- Action item -
Return, from the listing below, each line where the word "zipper" appears.

- Working data -
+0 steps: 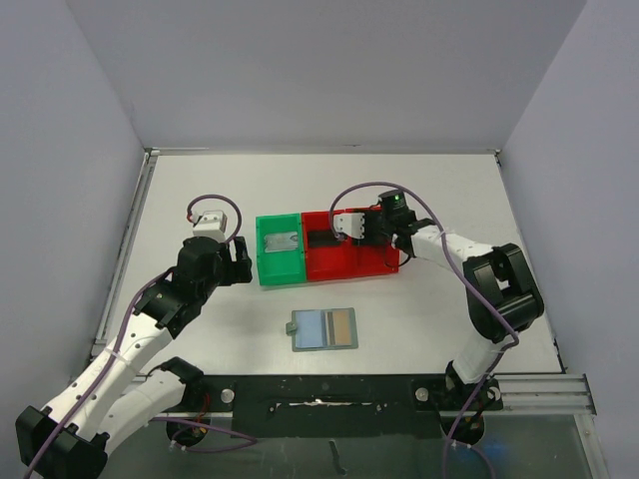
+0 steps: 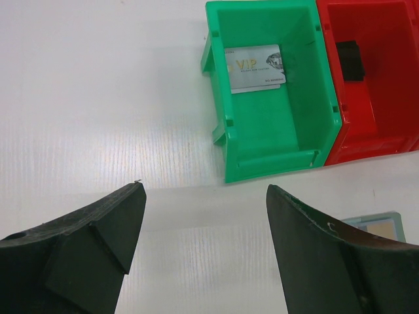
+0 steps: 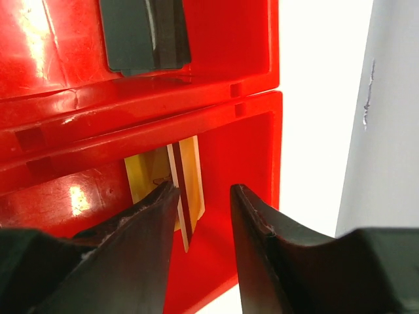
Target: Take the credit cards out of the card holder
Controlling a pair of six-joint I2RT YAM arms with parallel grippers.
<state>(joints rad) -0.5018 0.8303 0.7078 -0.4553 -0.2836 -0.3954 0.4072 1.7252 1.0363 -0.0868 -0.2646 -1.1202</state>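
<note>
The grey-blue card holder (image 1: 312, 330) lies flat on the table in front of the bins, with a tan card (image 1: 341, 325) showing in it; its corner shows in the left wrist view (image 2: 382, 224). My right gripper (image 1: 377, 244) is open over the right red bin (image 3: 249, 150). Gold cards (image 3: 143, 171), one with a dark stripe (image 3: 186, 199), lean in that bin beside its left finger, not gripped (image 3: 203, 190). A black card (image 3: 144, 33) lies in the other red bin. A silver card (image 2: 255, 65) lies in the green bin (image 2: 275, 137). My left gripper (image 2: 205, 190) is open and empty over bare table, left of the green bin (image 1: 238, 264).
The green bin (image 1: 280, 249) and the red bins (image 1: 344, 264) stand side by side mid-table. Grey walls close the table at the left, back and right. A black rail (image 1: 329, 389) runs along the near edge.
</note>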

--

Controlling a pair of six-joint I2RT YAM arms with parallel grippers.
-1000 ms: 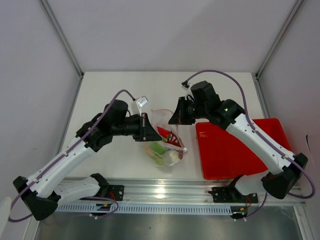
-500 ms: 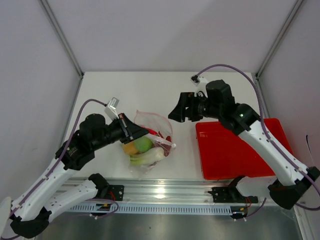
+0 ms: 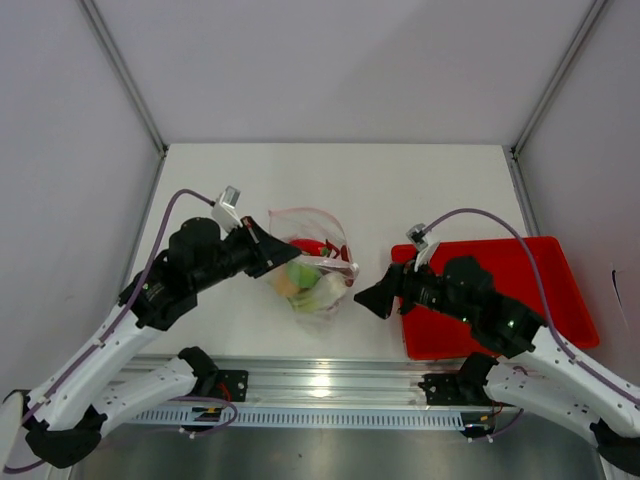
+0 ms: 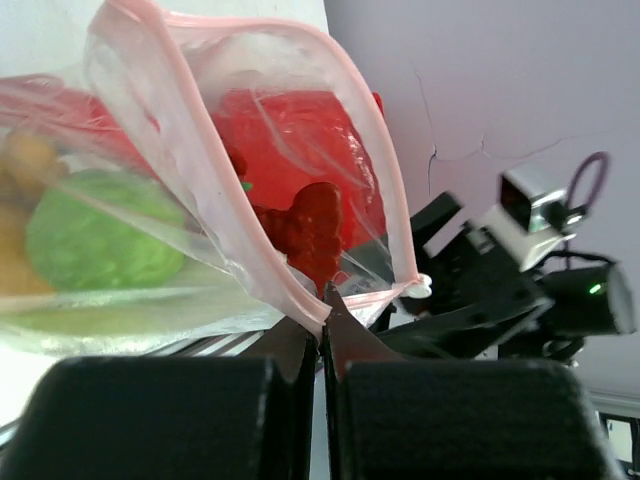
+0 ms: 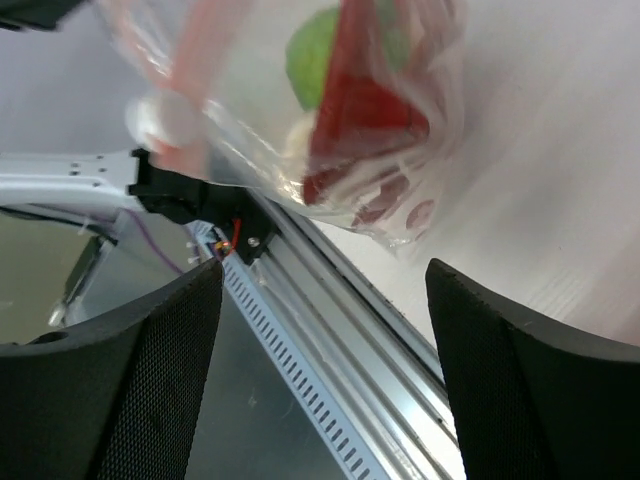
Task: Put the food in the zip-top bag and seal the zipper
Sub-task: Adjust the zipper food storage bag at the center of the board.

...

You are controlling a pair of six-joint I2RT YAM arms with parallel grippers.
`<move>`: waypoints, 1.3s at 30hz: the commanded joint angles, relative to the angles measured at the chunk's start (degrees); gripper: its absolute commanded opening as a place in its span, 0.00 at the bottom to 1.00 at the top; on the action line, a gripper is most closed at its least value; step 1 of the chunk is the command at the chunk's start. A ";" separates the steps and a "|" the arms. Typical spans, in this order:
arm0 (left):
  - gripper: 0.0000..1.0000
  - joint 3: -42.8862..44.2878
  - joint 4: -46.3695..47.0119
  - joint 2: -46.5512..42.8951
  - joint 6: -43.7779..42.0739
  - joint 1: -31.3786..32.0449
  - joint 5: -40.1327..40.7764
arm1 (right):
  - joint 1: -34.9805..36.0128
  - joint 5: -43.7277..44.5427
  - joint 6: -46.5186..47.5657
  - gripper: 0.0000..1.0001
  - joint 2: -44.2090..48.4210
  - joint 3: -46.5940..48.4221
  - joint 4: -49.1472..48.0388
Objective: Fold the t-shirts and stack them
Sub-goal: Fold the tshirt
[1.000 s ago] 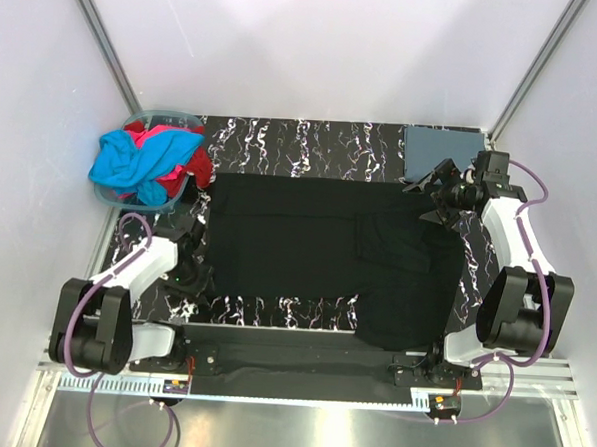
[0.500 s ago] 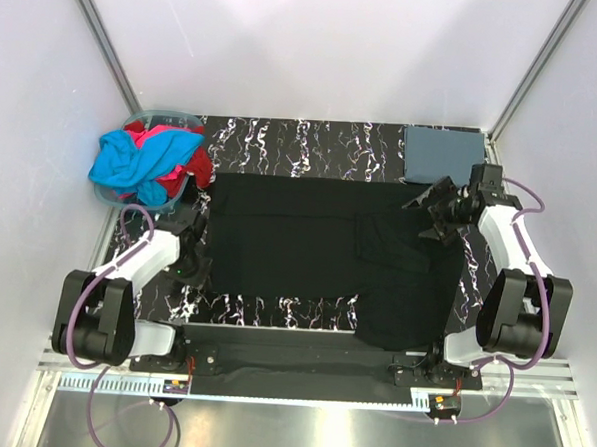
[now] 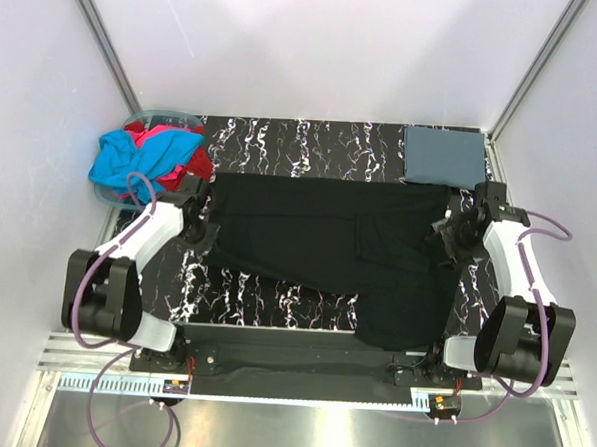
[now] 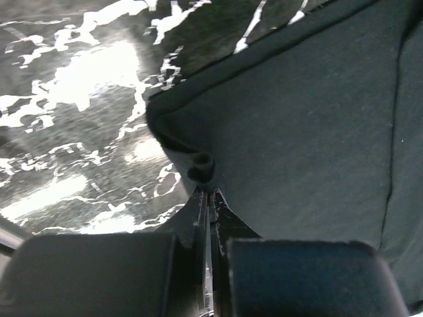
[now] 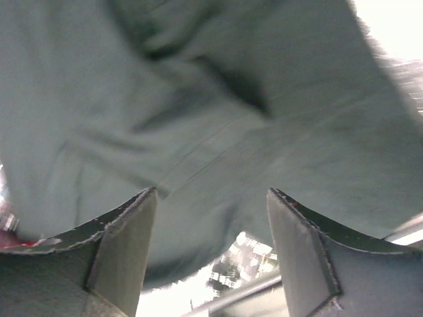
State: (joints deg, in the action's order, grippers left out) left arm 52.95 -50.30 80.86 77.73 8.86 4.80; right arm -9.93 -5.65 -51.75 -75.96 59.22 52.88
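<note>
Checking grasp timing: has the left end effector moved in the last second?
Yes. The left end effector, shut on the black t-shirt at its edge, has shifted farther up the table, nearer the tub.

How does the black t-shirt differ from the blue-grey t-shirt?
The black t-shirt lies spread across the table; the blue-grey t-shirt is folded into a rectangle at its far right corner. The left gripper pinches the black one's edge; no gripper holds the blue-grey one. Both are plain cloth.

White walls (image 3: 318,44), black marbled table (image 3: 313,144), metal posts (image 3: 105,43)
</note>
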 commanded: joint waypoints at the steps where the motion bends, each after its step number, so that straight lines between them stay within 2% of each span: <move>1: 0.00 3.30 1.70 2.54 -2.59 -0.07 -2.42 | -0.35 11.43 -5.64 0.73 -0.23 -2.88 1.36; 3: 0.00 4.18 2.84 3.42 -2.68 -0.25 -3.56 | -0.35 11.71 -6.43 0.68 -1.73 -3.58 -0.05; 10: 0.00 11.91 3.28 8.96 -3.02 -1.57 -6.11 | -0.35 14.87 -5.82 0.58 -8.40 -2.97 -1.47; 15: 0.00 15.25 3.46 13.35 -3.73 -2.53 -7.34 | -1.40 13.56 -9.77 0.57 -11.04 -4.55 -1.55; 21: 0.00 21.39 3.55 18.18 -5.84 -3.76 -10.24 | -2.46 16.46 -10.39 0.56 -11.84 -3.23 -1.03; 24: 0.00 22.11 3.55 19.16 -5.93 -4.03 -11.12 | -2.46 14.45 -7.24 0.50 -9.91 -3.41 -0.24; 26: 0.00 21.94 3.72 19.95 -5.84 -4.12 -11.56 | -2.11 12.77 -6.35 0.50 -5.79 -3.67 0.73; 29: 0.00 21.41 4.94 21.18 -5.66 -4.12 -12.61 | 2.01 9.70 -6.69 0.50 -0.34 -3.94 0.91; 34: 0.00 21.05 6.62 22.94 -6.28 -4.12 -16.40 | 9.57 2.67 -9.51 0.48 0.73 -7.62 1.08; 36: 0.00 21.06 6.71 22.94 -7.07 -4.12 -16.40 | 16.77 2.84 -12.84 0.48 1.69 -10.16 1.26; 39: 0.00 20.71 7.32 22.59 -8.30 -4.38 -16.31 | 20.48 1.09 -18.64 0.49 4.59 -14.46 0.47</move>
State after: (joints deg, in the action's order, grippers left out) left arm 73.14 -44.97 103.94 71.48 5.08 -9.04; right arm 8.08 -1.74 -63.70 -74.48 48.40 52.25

- Exercise response -
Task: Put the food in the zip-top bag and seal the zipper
Sub-task: Adjust the zipper food storage bag at the center of the board.

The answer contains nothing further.